- **PROMPT**:
Among the entries that follow, some lines contain the word "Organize". Show all of them.

- **Data records**:

►

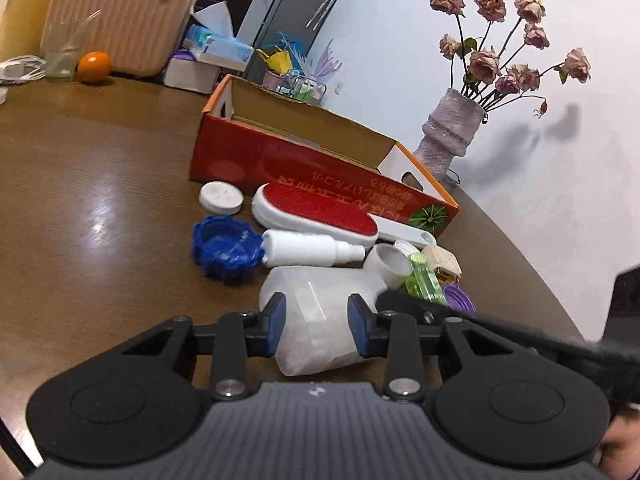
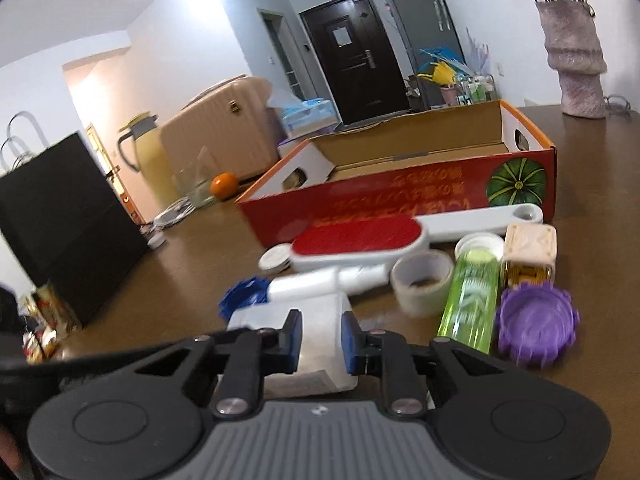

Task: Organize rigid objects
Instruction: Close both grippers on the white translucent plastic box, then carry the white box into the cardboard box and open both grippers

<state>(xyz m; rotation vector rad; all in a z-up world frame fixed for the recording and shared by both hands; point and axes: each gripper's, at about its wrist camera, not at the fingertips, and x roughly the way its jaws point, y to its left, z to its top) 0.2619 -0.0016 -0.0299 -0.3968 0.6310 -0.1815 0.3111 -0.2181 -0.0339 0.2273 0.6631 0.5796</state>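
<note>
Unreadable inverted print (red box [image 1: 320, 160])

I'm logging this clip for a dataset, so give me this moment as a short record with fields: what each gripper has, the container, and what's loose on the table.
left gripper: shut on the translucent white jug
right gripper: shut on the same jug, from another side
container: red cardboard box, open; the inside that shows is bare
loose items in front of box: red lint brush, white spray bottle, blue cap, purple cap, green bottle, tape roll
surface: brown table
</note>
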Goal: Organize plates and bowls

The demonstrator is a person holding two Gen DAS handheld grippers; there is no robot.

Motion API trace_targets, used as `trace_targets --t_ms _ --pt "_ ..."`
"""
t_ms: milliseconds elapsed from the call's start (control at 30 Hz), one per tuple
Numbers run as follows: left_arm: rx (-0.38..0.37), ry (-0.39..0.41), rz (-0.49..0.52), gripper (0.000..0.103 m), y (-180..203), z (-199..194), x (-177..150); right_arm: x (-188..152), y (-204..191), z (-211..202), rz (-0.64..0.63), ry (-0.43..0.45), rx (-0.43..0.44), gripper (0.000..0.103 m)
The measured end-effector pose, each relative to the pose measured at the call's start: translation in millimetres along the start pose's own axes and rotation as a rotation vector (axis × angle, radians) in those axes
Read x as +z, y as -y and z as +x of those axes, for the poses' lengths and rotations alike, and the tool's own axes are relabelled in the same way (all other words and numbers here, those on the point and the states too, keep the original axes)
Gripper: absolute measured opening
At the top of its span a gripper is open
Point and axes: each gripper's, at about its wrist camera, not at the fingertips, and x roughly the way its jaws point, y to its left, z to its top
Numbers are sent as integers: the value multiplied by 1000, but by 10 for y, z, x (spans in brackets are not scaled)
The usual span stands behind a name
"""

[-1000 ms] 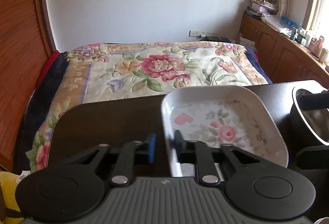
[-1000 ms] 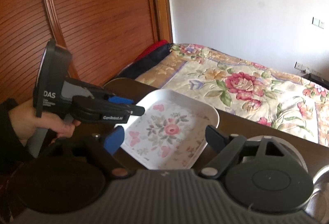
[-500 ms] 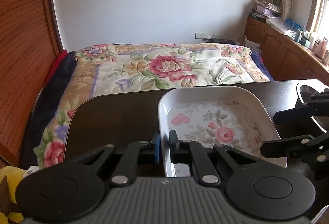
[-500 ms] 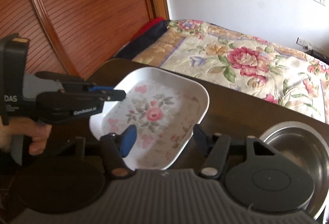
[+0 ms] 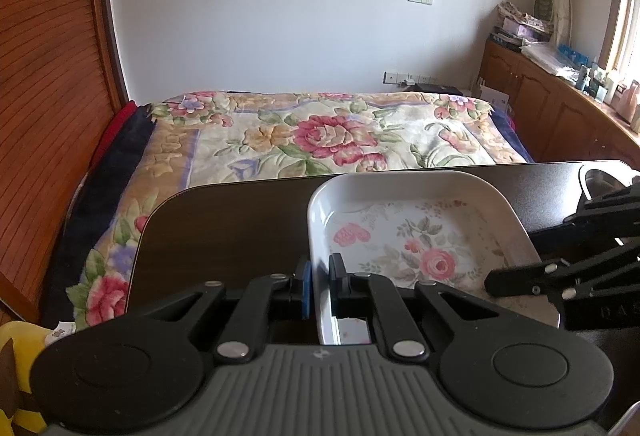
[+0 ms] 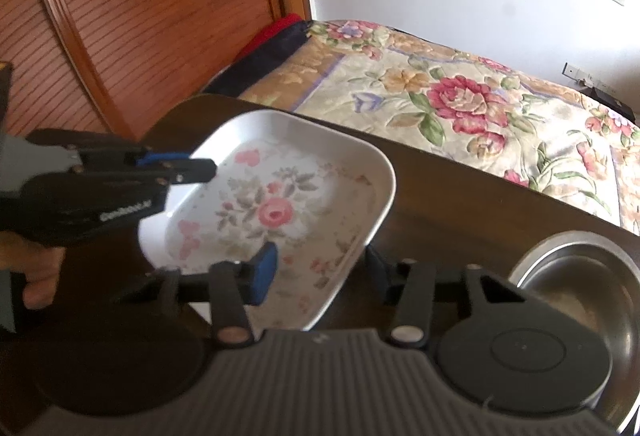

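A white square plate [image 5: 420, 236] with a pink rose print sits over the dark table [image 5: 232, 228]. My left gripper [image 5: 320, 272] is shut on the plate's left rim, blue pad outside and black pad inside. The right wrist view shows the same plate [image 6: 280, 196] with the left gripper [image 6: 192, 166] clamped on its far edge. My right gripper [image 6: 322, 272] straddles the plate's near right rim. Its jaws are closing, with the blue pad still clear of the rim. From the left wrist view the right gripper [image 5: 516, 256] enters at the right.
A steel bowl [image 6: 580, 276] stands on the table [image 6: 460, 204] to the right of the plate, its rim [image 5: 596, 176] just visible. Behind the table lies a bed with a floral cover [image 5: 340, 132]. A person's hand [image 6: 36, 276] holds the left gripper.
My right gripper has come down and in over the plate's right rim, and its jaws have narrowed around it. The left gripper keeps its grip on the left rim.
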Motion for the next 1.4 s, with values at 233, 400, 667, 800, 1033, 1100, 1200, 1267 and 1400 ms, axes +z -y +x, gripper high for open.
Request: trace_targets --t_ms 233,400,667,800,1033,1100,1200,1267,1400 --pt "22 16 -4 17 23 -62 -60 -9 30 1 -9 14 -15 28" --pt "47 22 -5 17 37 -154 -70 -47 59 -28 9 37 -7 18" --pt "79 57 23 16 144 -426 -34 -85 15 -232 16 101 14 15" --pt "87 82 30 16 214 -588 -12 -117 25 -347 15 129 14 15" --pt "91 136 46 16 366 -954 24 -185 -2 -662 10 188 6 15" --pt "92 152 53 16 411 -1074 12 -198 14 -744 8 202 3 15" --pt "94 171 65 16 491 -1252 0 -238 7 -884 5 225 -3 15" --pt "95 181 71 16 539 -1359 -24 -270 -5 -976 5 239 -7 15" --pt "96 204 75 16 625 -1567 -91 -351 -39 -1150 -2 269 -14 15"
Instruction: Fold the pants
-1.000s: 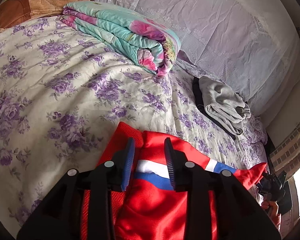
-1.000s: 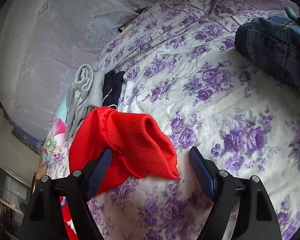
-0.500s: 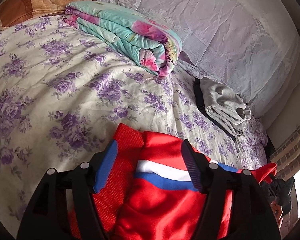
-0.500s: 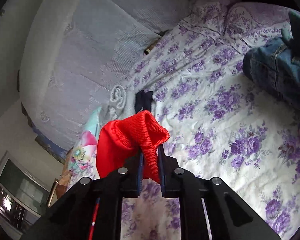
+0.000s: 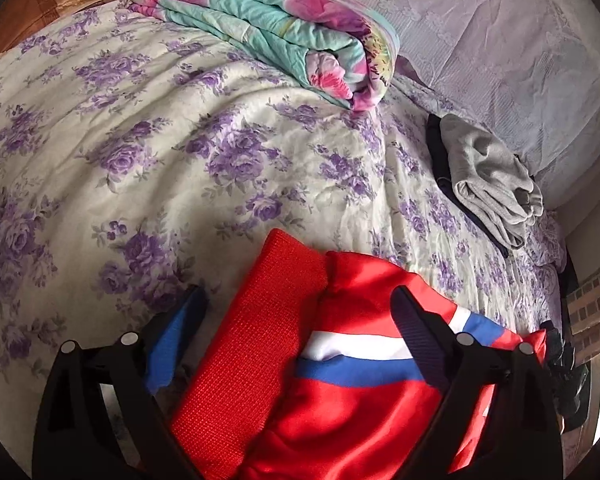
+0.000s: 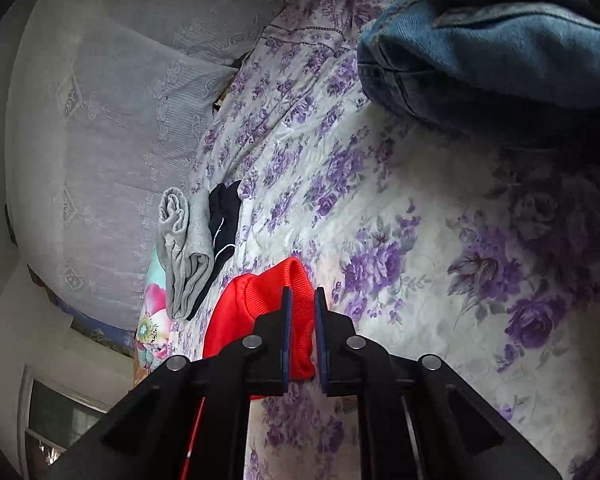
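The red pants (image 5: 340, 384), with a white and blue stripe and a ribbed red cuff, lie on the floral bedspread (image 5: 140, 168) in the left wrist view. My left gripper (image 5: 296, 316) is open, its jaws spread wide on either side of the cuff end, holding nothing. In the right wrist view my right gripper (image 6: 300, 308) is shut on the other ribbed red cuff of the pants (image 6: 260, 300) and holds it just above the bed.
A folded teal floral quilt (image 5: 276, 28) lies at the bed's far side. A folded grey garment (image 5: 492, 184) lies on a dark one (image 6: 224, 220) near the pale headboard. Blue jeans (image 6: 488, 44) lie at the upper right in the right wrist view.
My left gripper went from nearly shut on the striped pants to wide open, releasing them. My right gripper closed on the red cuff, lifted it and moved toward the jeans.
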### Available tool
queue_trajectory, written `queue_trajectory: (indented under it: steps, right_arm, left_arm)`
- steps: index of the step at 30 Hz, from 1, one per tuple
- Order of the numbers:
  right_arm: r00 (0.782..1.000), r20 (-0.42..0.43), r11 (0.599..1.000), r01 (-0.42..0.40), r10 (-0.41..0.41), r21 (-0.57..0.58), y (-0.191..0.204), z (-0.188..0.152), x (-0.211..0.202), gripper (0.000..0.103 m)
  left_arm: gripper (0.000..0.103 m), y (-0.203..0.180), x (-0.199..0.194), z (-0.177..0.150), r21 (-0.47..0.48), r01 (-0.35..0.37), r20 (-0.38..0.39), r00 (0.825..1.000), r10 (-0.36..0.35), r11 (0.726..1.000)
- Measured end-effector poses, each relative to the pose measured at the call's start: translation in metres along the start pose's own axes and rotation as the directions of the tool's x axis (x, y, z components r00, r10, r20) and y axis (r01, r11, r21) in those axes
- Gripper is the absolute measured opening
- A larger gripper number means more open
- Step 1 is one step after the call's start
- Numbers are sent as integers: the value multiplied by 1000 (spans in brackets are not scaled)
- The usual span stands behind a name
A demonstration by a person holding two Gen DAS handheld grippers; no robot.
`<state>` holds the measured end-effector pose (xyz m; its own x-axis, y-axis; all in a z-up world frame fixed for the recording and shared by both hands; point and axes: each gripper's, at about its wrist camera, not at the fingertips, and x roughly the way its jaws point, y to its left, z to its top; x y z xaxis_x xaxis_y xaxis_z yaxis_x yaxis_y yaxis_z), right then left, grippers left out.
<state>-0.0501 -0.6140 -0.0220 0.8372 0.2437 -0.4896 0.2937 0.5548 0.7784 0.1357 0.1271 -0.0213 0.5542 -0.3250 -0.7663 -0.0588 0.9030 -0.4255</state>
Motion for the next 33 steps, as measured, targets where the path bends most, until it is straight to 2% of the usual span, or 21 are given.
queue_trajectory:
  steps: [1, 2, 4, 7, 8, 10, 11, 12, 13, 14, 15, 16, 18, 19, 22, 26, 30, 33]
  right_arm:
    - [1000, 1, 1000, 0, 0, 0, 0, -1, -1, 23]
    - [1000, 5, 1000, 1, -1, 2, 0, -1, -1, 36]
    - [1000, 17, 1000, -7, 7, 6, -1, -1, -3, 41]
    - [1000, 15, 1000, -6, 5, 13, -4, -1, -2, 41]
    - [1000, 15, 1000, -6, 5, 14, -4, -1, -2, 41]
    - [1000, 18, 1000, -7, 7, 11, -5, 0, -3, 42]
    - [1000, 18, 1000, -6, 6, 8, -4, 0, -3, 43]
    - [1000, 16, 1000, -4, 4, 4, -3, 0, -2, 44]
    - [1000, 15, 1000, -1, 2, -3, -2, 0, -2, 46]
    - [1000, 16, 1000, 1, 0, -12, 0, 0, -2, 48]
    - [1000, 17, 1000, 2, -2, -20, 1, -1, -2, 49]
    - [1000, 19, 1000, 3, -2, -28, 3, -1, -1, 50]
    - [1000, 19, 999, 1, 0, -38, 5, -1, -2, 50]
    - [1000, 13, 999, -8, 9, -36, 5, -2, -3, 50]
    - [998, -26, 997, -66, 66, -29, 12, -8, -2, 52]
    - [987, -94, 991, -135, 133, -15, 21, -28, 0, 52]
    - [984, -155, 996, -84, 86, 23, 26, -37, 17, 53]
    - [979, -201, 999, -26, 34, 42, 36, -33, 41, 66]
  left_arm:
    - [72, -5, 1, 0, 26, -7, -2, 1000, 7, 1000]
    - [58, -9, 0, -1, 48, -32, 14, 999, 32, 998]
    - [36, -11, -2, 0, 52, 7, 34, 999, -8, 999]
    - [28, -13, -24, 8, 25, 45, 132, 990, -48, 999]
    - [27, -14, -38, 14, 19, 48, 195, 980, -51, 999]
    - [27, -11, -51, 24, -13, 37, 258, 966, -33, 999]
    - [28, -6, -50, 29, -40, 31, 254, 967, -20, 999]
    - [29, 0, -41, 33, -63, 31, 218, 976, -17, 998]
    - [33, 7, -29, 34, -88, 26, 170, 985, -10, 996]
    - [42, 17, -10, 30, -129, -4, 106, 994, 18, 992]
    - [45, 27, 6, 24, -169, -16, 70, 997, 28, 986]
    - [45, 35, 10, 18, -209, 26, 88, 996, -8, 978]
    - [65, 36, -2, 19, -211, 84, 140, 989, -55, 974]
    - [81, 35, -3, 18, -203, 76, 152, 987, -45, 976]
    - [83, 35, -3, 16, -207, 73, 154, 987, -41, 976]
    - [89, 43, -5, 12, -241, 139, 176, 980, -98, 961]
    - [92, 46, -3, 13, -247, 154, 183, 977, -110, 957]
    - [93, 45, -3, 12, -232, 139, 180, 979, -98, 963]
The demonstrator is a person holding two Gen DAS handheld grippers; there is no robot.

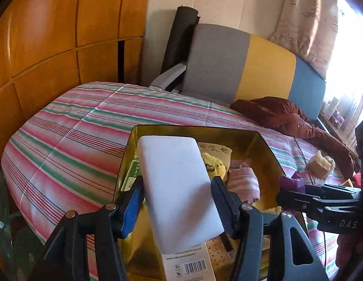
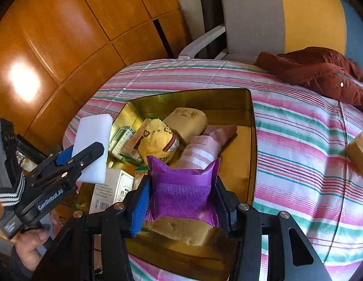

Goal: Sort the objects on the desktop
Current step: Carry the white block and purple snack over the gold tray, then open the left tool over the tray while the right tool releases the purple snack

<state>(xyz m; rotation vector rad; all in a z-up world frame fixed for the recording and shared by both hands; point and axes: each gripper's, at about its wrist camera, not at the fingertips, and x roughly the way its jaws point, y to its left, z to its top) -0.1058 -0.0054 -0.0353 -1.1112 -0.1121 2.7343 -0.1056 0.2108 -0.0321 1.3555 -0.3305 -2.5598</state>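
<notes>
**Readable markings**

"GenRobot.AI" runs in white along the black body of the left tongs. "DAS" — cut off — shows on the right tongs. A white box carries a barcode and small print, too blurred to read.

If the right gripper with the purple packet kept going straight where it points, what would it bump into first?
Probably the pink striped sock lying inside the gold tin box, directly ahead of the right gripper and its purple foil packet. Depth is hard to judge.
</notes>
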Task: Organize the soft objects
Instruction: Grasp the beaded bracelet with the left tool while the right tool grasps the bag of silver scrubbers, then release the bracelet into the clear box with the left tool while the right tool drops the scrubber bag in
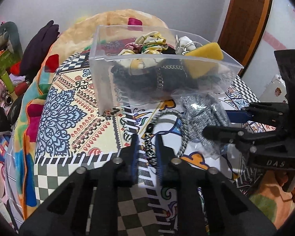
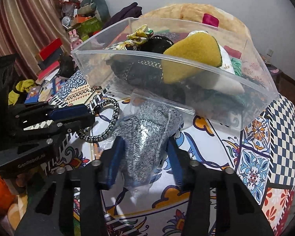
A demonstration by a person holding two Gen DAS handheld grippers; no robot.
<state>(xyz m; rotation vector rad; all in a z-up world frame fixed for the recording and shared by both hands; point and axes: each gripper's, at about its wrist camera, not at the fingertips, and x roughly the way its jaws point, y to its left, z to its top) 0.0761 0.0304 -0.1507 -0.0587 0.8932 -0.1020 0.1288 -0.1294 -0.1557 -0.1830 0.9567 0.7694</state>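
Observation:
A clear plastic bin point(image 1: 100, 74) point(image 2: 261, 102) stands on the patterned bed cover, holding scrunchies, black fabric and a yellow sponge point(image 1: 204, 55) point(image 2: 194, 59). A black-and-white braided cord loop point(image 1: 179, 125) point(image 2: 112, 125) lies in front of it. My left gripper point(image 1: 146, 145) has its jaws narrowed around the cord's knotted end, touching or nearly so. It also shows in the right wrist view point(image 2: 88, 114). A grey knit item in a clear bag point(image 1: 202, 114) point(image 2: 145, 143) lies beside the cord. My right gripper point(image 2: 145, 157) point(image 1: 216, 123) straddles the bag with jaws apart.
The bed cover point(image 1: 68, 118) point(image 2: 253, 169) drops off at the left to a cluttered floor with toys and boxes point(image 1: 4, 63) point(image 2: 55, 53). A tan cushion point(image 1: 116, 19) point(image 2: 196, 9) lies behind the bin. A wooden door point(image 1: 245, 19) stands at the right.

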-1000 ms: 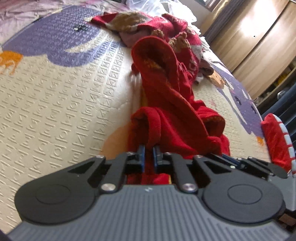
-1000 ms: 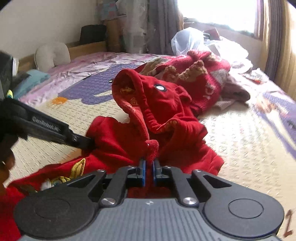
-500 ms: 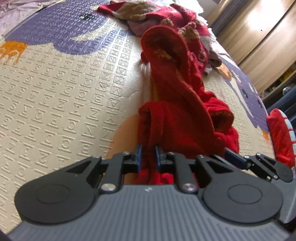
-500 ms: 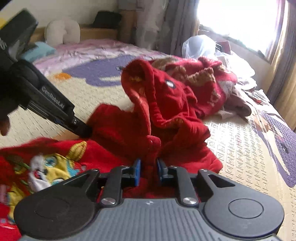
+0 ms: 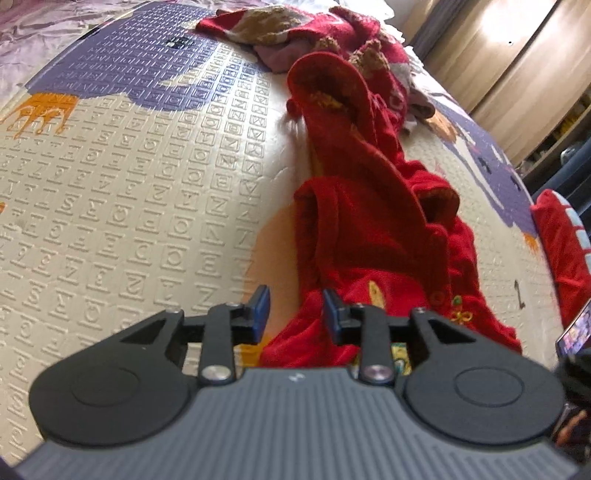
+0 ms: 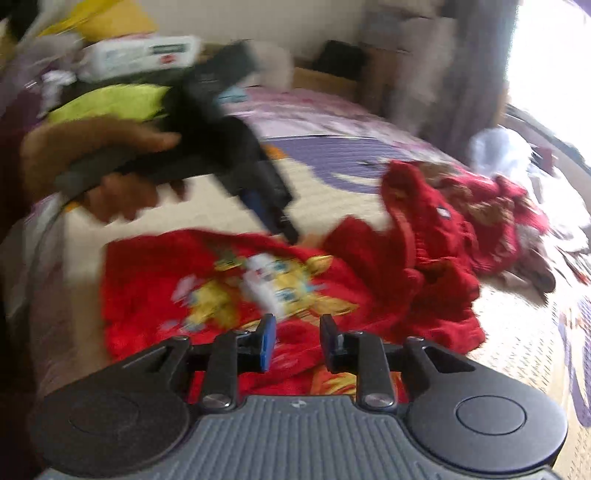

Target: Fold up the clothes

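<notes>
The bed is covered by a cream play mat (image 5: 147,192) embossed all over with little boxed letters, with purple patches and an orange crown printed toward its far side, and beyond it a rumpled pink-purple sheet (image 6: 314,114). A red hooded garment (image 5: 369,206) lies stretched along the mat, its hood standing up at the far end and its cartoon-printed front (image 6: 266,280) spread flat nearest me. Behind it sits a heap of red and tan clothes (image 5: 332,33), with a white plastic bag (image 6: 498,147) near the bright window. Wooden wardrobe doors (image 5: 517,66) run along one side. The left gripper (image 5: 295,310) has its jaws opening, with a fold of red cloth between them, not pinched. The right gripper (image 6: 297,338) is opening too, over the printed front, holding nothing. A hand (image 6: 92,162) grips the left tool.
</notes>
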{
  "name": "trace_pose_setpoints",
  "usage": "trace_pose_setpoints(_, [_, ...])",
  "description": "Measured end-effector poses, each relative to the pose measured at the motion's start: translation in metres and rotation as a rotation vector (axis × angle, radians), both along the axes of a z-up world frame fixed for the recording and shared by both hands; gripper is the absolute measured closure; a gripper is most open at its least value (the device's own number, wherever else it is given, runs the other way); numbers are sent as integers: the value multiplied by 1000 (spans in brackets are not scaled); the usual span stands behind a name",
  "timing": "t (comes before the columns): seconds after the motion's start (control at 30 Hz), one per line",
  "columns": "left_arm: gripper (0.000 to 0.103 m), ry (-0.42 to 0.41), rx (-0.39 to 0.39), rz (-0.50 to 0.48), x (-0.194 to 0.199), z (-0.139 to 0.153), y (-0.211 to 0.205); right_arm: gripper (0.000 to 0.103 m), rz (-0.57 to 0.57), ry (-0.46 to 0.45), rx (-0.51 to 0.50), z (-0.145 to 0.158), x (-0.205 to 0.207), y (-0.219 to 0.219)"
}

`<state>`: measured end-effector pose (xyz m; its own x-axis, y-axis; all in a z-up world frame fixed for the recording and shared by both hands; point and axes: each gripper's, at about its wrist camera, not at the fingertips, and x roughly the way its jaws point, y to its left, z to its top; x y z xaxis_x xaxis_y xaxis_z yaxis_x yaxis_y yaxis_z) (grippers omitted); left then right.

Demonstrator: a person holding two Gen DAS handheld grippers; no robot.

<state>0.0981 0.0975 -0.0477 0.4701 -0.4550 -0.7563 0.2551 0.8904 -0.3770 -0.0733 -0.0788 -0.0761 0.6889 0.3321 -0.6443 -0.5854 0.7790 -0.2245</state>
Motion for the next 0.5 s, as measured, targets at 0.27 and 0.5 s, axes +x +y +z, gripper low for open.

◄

- **SOLUTION**:
Task: Organize rigid objects
Goal: Organize plates and bowls
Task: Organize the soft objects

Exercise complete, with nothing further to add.